James “Blood” Ulmer
James “Blood” Ulmer (born Willie James Ulmer on February 8, 1940, in St. Matthews, South Carolina) is an American guitarist, vocalist and composer whose boundary-shattering work spans free jazz, harmolodic improvisation, blues and funk.
Raised in a gospel-singing family, Ulmer learned guitar early and spent his youth accompanying his father’s quartet, absorbing the soulful traditions of the church while later forging his way through R&B and soul-jazz bands in Pittsburgh, Ohio and Detroit.
In 1971 he moved to New York, where he played with luminaries such as Art Blakey’s Jazz Messengers, Joe Henderson, Paul Bley and Larry Young before meeting Ornette Coleman in the early 1970s. The collaboration introduced Ulmer to Coleman’s harmolodic theory—an approach that liberated his guitar work from conventional harmony and enabled him to develop a striking, jagged, “stinging” tone that blends blues, rock and free jazz.

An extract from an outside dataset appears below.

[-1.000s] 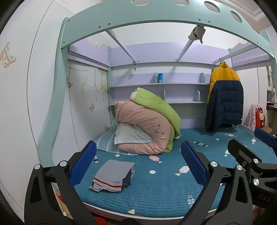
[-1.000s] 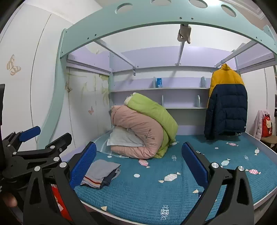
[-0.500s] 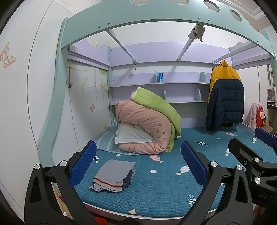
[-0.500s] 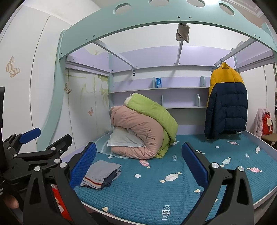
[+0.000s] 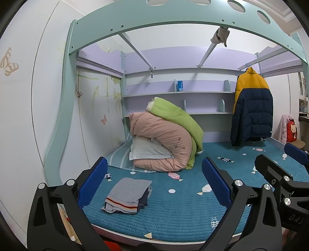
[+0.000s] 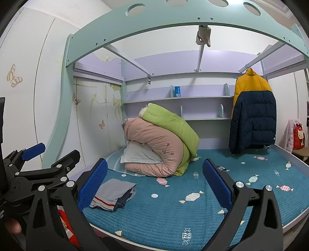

Ulmer’s major breakthrough as a leader came with albums such as Tales of Captain Black (1979) and Odyssey (1983) — the latter often cited as his signature masterpiece, marrying avant-jazz intensity with groove-laden blues-rock textures.Over the decades, he composed and led ensembles like the Music Revelation Ensemble and Phalanx, consistently reinventing his sound.